Friday, January 06, 2012

What the Internet looks like in 2012

Click to zoom
This is a graph of links between visible Autonomous Systems on the Internet generated from public BGP routing tables early on 1 Jan 2012. Each link of each AS path in the BGP data is represented as an edge, with duplicates removed. The data was then graphed using the twopi layout tool from Graphviz. Links to the top twelve most-connected service provider networks are highlighted in color, with all other AS links in white.

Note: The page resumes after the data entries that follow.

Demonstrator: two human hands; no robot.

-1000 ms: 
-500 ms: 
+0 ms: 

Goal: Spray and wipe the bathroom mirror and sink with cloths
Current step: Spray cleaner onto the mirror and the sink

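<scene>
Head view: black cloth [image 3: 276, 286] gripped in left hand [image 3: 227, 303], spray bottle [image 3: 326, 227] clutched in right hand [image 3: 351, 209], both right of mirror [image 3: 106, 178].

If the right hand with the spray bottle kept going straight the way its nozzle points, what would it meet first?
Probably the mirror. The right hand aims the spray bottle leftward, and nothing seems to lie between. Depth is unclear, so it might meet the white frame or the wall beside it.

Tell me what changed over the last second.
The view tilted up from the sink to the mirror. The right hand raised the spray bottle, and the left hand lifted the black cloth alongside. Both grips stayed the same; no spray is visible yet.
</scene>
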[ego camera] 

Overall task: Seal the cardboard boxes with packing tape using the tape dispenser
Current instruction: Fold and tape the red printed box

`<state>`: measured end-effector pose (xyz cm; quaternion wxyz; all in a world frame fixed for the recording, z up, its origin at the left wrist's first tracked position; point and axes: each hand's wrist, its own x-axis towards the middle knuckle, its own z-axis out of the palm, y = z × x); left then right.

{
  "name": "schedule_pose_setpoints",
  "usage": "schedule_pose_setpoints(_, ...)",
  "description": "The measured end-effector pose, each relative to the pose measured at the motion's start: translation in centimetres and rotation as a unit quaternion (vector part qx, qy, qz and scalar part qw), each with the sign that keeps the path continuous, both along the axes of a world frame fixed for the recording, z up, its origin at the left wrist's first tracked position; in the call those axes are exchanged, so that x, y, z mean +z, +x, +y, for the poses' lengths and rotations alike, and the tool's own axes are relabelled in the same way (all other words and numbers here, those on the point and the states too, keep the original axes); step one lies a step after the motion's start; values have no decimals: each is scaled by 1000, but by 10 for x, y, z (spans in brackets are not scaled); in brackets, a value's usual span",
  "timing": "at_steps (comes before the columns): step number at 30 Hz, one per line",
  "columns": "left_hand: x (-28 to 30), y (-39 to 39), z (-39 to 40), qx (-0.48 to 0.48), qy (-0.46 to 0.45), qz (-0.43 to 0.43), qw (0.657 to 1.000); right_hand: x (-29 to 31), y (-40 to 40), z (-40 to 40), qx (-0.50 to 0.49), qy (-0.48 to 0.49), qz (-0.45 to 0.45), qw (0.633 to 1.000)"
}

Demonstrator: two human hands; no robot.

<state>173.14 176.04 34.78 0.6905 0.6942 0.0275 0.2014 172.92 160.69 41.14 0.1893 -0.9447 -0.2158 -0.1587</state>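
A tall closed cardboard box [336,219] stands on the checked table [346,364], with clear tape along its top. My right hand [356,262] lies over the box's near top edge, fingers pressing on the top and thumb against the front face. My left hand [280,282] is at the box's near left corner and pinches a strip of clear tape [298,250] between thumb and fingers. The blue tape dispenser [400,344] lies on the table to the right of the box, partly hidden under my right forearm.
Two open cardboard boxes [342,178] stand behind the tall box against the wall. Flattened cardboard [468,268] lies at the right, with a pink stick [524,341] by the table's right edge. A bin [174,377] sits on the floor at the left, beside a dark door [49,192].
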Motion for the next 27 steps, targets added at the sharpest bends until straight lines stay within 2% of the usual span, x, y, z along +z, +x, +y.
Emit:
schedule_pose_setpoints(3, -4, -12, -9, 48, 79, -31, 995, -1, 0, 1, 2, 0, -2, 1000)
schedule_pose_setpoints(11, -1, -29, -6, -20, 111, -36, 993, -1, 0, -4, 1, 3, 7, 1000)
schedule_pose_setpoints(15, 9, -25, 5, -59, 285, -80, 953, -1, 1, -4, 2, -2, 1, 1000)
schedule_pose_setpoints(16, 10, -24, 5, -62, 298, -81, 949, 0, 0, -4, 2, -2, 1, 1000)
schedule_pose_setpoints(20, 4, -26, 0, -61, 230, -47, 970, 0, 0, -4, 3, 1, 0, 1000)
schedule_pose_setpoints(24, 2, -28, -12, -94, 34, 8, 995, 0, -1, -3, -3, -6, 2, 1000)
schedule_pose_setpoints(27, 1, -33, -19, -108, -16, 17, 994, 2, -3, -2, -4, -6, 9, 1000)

I'm struck by the sheer density of connectivity on the modern Internet. Each of the 94865 lines on this graph represents at least one physical link between organizations. But in the case of larger networks that same thin line might represent dozens of routers and 10 Gb/s fibers at many locations throughout the world.

It certainly looks as robust as originally intended, but also chaotic and disordered. Surely no government, organization, or evil genius bent on world domination could possibly control all those links. The sooner our politicians figure that out, the better.

Wednesday, January 12, 2011

H.264 versus WebM

There's been a lot of noise recently about Google's supposedly "free" WebM video format versus the widely-used (but patent encumbered) H.264 video format used by Flash, Apple devices, Blu-Ray players, and just about everything else.
The best H.264 encoders perform better than WebM's VP8 codec based on the objective SSIM metric, and the consensus is that H.264 video in general looks "better" at the same bitrate than VP8. But how much better, at "web video" resolutions and bitrates?
I took a number of widley-used HD test clips (which are designed to "stress" video codecs) and concatenated them into one test video. I then encoded the result at 640x360 resolution at 500 kbps.
First, the H.264 sample. I used x264 as it seems to be the best H.264 encoder around.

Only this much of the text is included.